> **TASK DIRECTIONS**:
With the line that contains "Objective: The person" as the final line, return every line from the start of the data below exactly.

> **DATA SEGMENT**:
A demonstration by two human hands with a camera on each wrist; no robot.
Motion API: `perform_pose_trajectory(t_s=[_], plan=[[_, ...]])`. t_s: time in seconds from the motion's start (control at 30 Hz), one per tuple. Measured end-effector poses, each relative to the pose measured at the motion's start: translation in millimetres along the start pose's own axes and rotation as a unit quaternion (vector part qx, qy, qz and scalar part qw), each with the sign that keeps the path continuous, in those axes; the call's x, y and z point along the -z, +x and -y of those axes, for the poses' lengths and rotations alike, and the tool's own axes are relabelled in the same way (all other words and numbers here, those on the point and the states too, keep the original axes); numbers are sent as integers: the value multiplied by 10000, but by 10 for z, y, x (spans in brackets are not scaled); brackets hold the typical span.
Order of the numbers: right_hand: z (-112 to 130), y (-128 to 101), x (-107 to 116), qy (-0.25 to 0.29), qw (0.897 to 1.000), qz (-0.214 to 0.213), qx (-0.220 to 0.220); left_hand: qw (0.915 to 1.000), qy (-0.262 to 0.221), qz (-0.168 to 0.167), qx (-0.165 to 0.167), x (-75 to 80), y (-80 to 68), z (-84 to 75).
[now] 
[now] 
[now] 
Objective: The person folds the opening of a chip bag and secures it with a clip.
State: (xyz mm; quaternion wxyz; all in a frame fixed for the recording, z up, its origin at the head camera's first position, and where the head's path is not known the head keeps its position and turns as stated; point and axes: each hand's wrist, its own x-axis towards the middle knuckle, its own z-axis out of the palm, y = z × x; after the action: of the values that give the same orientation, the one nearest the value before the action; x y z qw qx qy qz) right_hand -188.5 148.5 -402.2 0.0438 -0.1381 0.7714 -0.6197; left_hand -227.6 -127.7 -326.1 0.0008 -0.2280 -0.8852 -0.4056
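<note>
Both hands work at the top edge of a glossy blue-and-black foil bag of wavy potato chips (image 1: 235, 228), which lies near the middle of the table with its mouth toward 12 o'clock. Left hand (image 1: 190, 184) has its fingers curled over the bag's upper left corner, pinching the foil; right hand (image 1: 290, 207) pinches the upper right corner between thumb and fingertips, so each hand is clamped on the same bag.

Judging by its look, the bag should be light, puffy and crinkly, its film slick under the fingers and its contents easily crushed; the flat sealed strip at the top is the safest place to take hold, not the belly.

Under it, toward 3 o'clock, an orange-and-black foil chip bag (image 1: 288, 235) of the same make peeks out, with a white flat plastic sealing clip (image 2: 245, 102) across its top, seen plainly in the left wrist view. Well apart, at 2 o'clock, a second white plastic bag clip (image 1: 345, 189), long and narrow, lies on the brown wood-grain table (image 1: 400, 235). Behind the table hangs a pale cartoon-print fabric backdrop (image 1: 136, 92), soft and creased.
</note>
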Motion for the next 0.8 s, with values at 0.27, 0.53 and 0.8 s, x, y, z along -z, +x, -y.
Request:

> **WRITTEN ANSWER**:
A demonstration by two human hands with a camera on each wrist; no robot.
Motion API: `perform_pose_trajectory(t_s=[_], plan=[[_, ...]])`. t_s: time in seconds from the motion's start (control at 30 Hz), one per tuple. Measured end-effector poses, each relative to the pose measured at the motion's start: translation in millimetres along the start pose's own axes and rotation as a unit quaternion (vector part qx, qy, qz and scalar part qw), each with the sign that keeps the path continuous, in those axes; the call's x, y and z point along the -z, +x and -y of those axes, for the poses' lengths and rotations alike, and the tool's own axes are relabelled in the same way (all other words and numbers here, those on the point and the states too, keep the original axes); numbers are sent as integers: the value multiplied by 10000, but by 10 for z, y, x (spans in brackets are not scaled); brackets hold the typical span.
Order of the numbers: right_hand: z (-112 to 130), y (-128 to 101), x (-107 to 116), qy (-0.25 to 0.29), qw (0.897 to 1.000), qz (-0.214 to 0.213), qx (-0.220 to 0.220); left_hand: qw (0.915 to 1.000), qy (-0.262 to 0.221), qz (-0.168 to 0.167), qx (-0.165 to 0.167), x (-75 to 80), y (-80 to 68), z (-84 to 75).
[now] 
[now] 
[now] 
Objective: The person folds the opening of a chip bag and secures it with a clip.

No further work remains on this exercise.